The experiment in “Yes,” written and directed by Sally Potter, is to see whether a modern writer can compose dialogue in rhyming iambic pentameter without the stunt overshadowing the film’s actual content. The answer is a qualified yes, the style usually works, and the movie usually works, too. As is often the case, I’m just glad to see someone trying something different, whether it’s completely successful or not.
The story is of a woman, called only She (Joan Allen), upper-class, monied, and stuck in a loveless marriage with a philandering husband (Sam Neill). Their maid (Shirley Henderson) knows all the secrets and tells them to us in whispered soliloquies.

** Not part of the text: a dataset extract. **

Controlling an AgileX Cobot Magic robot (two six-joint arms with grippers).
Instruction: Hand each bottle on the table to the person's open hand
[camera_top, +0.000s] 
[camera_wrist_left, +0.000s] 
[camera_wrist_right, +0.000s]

This desperate housewife chances to meet a Lebanese chef called He (Simon Abkarian) and they begin a passionate, discreet affair, She feeling only mildly guilty for cheating on her lousy cheat of a husband.
The complication is with her lover himself. He is Muslim, and there is tension at his job, and he eventually can contain his hatred for the blue-eyed Western imperialist devils no longer. He lashes out and is fired, whereupon he lashes out against his lover, too, telling her it’s over, that their differences cannot be overcome.
Through it all, everyone speaks in verse, usually rhyming, and not just when giving speeches. The dialogue is rhythmic and poetic, too, even Shakespearean. (The presence of a domestic servant who speaks directly to the audience reinforces that comparison.) At times the dialogue feels constrained by the limitations imposed on it, with rhymes that sound forced and unnatural-sounding language. Some of the actors occasionally slip into a sing-song voice, too, which does the language no favors. (I exclude Joan Allen from that observation, however. Her powerful performance here just adds to her reputation as one of Hollywood’s greatest actresses currently working.)
But in large part, it works. It’s rare to see a movie that sounds like poetry, and rarer still to see one whose ideas and themes warrant such treatment. “Yes” wants its characters to live life, to be shaken from their complacency and to see the limitless possibilities the world has to offer. Iambic pentameter fits a film like this better than it would, say, “White Chicks.”